There is tremendous value and benefit to being a research institute within a healthcare system:
- Most biomedical researchers focus on specific conditions to examine fundamental disease processes at the molecular or cellular level. Diseases, however, occur in people who may have multiple medical problems that interact with each other. Palo Alto Medical Foundation Research Institute researchers draw on a wide range of disciplines, from economics to epidemiology to ethnography, to examine a broad spectrum of conditions and solutions in real-world settings.
- PAMFRI researchers are able to rapidly undertake important studies. Unlike academic medical centers that typically see patients after referral by their usual physicians, PAMF patients are seen over years—often decades—by the same providers.

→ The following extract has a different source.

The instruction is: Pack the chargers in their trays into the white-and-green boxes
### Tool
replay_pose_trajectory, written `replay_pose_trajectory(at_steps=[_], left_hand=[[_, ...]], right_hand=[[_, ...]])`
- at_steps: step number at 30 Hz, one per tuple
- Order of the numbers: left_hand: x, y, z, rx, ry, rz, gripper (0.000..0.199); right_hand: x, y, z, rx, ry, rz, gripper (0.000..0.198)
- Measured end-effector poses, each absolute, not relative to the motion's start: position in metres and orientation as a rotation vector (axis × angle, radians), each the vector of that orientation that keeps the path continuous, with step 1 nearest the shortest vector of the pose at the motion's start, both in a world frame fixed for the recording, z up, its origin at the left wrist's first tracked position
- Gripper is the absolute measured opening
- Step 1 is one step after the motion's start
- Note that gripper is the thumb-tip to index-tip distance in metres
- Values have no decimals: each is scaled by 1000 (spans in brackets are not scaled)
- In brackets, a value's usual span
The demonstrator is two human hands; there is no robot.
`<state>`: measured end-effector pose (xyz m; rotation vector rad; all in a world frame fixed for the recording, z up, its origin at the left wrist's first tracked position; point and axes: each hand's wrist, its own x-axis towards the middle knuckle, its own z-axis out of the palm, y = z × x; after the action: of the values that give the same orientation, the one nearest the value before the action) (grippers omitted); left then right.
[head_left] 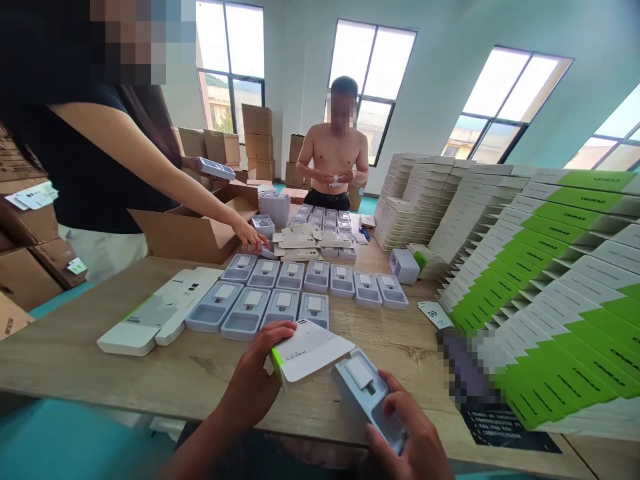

The data PAMF doctors and staff routinely collect in patients’ electronic health records are made accessible to PAMFRI researchers in a format that removes any personal information that could identify individual patients.
- The ongoing collection of data that can be shared across projects, plus a nimble research infrastructure, allows PAMFRI investigators to markedly reduce the time from project conceptualization to execution.
- PAMF clinicians and administration leaders can often implement innovations in care delivery, allowing the products of research projects to be tested in a real-world setting. Results can then be disseminated widely.
- PAMFRI researchers partner with each other and with disease experts within PAMF and at Stanford and UCSF (with whom we are formal affiliates) for content knowledge.
The healthcare system is changing rapidly. To design and execute projects that are forward-looking, rather than backward-looking, private funding is necessary.